Ray Sprigle (August 14, 1886 – December 22, 1957) was a journalist for the Pittsburgh Post-Gazette. He won a Pulitzer Prize in 1938 for his reporting that Alabama Senator Hugo Black, newly appointed to the US Supreme Court, had been a member of the 20th-century Ku Klux Klan.

Sprigle's account of traveling in 1948 for a month in the Deep South while passing for black was first serialized by the Pittsburgh Post-Gazette in August 1948. The series was adapted as a book, In the Land of Jim Crow (1949).

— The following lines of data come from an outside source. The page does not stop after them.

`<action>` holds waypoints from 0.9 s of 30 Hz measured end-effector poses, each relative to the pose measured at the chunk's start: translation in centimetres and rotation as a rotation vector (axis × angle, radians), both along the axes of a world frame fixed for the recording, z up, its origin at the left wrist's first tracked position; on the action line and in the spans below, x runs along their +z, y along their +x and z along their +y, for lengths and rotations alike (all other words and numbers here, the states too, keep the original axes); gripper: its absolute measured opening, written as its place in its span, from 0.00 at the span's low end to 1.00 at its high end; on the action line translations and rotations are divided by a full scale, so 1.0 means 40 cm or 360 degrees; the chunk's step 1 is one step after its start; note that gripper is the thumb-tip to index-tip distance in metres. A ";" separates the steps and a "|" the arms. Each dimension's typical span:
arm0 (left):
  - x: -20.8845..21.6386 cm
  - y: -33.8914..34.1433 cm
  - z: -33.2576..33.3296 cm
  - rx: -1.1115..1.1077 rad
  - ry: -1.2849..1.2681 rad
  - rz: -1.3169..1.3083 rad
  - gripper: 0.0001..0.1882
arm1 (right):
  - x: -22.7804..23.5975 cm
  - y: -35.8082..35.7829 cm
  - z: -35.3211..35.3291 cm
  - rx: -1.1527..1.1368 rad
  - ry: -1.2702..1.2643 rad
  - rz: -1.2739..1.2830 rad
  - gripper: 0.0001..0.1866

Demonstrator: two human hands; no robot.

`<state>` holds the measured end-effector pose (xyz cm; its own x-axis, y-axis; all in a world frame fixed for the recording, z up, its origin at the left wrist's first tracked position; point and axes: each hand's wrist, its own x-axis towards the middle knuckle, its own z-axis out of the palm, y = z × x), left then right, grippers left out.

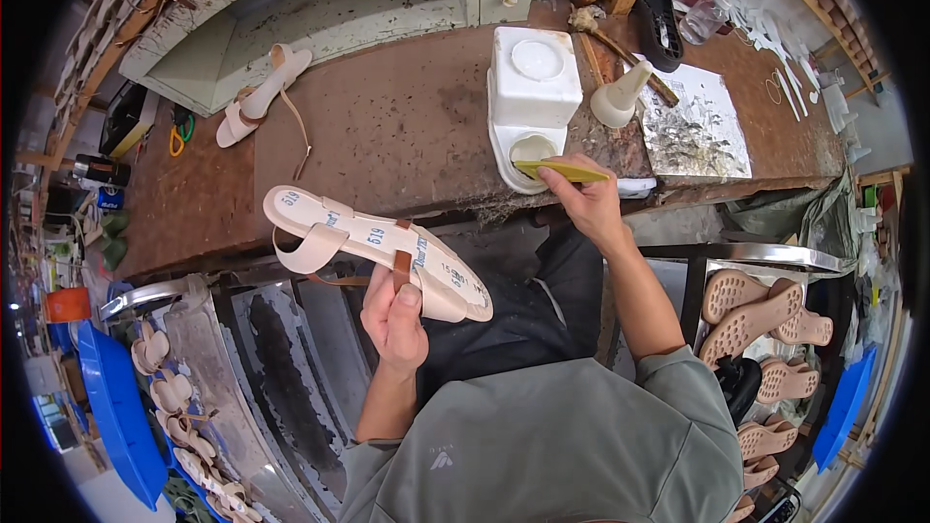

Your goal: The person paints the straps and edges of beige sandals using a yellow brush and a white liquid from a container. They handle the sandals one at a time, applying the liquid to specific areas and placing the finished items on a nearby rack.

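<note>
My left hand (393, 327) grips a cream sandal (363, 232) by its side strap, fingers and thumb closed on it. The sandal has brown strap pieces and blue printed marks on its footbed, and is held tilted in front of the bench edge. In my right hand (588, 199) is a flat yellow-green strip (572, 172), pinched between thumb and fingers. The strip's far end lies at the round mouth of a white plastic dispenser pot (535, 87); whether it touches what is inside is hidden.
Another cream sandal (263, 97) rests on the brown bench (387, 126). Right of the pot stand a cream funnel-shaped cone (620, 97), a stained paper sheet (690, 126) and a dark shoe (659, 27). Tan soles (756, 320) fill the right rack; sandals (184, 416) line the left one.
</note>
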<state>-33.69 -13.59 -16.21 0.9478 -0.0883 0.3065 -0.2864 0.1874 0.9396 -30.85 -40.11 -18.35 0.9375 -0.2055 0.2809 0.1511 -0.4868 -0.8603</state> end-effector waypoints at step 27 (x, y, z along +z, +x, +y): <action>0.188 -0.067 -0.037 -0.0479 -0.0421 0.0544 0.32 | 0.257 -0.168 0.167 0.0685 0.0603 -0.0679 0.09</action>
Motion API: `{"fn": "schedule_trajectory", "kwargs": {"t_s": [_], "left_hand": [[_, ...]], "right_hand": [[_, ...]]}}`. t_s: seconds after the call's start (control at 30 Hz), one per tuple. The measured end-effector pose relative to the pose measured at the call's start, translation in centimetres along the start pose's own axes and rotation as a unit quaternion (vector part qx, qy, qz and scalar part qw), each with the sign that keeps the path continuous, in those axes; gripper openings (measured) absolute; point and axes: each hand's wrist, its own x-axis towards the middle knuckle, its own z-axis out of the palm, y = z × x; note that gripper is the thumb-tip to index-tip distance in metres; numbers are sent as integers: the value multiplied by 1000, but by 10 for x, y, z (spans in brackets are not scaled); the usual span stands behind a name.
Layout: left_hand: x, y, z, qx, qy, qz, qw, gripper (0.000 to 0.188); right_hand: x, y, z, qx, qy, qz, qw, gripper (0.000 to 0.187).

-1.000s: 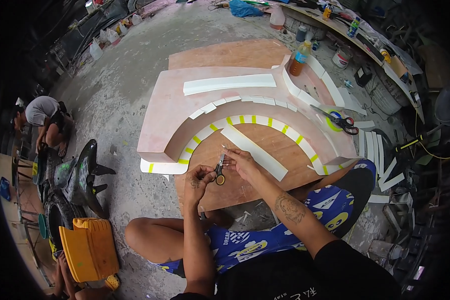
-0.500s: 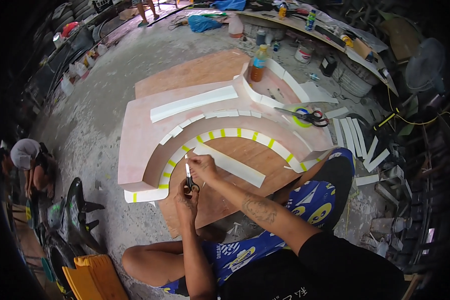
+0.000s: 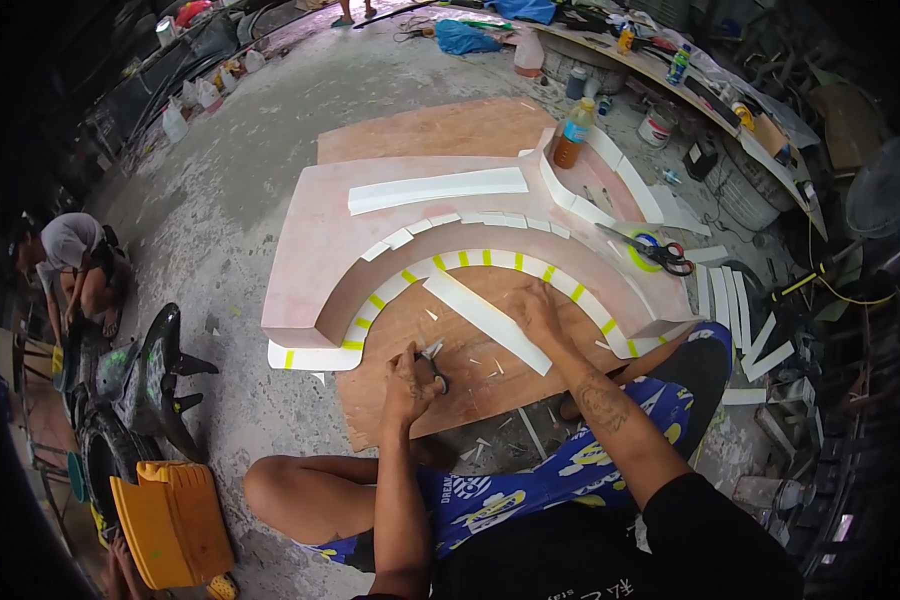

==Early life and education==
Sprigle was born in Akron, Ohio, to parents of colonial German (Pennsylvania Dutch) ancestry. He attended local schools. He left Ohio State University after his freshman year and started working as a newspaper reporter and a freelance pulp fiction writer.

==Career==
Sprigle had a long and notable career in newspaper journalism, mostly as a general reporter with the Pittsburgh Post-Gazette.

In 1938 he was awarded the Pulitzer Prize for Reporting for a series of articles in the Post-Gazette proving that Hugo Black, newly appointed as a justice to the United States Supreme Court by President Franklin Roosevelt, had been a member of the Ku Klux Klan in Alabama. The evidence that Sprigle uncovered included, among other things, a photostatic copy of a letter from Black written on the stationery of the Alabama Klan asking to resign from the organization.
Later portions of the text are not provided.